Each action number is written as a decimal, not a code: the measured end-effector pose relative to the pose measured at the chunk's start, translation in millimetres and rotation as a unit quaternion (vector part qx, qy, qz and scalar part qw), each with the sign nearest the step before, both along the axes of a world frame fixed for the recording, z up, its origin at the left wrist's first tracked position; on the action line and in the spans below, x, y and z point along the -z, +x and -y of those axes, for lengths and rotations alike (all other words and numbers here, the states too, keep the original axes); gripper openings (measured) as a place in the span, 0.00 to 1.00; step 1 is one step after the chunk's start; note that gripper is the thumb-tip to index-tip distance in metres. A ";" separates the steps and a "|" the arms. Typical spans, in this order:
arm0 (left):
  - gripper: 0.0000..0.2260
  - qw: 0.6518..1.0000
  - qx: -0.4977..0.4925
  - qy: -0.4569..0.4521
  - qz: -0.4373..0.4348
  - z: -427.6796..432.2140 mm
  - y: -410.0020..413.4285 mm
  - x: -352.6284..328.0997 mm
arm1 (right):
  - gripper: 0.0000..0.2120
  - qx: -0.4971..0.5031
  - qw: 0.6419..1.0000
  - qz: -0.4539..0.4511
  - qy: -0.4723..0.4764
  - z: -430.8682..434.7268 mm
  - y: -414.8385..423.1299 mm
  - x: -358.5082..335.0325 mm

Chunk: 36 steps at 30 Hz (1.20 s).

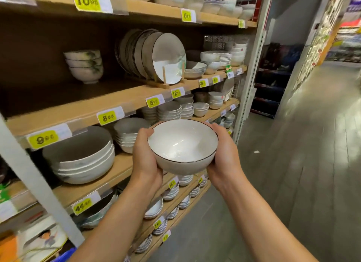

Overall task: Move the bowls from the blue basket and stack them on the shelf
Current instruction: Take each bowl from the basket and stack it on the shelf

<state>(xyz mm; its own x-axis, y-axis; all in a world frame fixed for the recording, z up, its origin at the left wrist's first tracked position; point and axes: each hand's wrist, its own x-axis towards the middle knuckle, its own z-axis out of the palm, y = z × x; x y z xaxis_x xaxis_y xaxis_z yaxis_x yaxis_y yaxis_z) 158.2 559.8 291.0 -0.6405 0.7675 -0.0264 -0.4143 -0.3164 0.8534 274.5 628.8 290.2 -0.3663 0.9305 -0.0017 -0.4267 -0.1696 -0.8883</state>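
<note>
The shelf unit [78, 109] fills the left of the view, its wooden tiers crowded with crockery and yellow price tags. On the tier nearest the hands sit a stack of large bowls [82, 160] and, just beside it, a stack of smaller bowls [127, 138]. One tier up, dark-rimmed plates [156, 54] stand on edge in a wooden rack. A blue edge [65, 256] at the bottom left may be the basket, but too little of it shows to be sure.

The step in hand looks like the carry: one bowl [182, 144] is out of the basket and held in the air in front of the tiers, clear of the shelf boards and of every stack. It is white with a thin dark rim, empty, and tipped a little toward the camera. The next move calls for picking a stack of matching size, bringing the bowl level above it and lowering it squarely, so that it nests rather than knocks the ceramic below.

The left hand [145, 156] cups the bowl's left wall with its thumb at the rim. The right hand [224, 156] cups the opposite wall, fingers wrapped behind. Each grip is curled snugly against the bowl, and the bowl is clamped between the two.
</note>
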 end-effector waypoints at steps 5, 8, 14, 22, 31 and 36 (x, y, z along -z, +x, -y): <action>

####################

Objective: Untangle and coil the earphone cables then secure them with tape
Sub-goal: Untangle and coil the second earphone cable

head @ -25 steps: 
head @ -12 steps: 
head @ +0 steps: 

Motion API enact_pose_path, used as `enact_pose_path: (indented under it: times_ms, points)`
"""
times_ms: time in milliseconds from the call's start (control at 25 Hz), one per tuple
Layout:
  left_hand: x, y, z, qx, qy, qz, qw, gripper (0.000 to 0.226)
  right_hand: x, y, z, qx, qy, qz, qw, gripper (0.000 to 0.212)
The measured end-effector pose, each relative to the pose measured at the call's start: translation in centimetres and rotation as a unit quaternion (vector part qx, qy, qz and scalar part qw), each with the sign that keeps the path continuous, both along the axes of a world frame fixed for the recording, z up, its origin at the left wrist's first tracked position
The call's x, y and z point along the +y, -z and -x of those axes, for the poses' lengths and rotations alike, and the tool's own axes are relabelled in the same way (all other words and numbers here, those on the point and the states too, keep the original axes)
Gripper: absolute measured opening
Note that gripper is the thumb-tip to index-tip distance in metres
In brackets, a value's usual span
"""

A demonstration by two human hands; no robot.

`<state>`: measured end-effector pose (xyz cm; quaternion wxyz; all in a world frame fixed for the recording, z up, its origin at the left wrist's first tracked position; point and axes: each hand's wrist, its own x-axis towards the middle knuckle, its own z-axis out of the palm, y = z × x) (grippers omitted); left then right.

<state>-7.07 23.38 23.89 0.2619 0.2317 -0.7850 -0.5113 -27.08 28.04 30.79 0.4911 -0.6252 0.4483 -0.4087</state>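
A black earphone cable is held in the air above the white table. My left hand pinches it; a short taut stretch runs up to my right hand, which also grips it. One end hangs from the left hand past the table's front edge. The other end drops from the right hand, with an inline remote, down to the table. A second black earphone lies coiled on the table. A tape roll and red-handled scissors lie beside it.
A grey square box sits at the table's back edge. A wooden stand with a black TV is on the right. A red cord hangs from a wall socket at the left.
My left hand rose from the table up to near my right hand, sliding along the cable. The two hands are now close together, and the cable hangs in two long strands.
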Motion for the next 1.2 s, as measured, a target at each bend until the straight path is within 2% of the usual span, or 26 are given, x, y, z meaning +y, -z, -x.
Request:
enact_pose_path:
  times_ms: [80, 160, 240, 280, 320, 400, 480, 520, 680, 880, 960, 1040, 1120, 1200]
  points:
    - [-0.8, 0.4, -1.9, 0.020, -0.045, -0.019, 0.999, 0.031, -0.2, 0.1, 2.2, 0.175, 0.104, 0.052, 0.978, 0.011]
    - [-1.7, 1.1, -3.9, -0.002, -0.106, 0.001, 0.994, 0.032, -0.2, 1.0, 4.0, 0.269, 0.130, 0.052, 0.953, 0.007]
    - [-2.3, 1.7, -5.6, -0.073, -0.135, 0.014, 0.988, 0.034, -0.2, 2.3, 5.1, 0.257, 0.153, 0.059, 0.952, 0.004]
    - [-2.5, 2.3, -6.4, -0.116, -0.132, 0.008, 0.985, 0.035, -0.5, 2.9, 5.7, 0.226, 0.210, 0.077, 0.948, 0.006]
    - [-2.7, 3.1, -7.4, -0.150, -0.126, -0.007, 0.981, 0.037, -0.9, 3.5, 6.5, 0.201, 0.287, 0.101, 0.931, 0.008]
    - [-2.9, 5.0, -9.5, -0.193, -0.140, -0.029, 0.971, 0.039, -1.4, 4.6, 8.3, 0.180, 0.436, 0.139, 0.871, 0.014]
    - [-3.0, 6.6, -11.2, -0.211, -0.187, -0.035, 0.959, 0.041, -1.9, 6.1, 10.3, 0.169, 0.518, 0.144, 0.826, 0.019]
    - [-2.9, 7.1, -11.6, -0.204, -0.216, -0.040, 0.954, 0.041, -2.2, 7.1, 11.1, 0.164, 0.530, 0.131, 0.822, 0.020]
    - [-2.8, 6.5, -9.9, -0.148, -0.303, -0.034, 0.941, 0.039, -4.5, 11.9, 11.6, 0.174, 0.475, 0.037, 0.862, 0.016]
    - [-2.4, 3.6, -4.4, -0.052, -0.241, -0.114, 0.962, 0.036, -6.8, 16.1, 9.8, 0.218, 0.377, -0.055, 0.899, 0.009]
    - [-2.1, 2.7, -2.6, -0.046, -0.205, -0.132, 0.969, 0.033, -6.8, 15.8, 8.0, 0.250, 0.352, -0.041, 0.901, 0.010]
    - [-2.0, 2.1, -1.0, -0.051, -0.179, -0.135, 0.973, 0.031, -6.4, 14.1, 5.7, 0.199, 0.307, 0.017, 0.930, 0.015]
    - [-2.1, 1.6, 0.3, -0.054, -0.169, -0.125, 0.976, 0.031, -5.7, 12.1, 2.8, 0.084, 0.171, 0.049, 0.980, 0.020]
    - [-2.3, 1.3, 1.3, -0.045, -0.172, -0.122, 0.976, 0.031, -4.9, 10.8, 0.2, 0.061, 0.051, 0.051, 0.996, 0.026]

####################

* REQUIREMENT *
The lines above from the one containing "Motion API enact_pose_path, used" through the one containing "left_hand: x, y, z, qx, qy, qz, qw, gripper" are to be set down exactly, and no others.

* ANSWER FOR THIS EXERCISE *
Motion API enact_pose_path, used as `enact_pose_path: (indented under it: times_ms, points)`
"""
times_ms: time in milliseconds from the call's start (control at 25 Hz), one per tuple
Layout:
  left_hand: x, y, z, qx, qy, qz, qw, gripper (0.000 to 0.226)

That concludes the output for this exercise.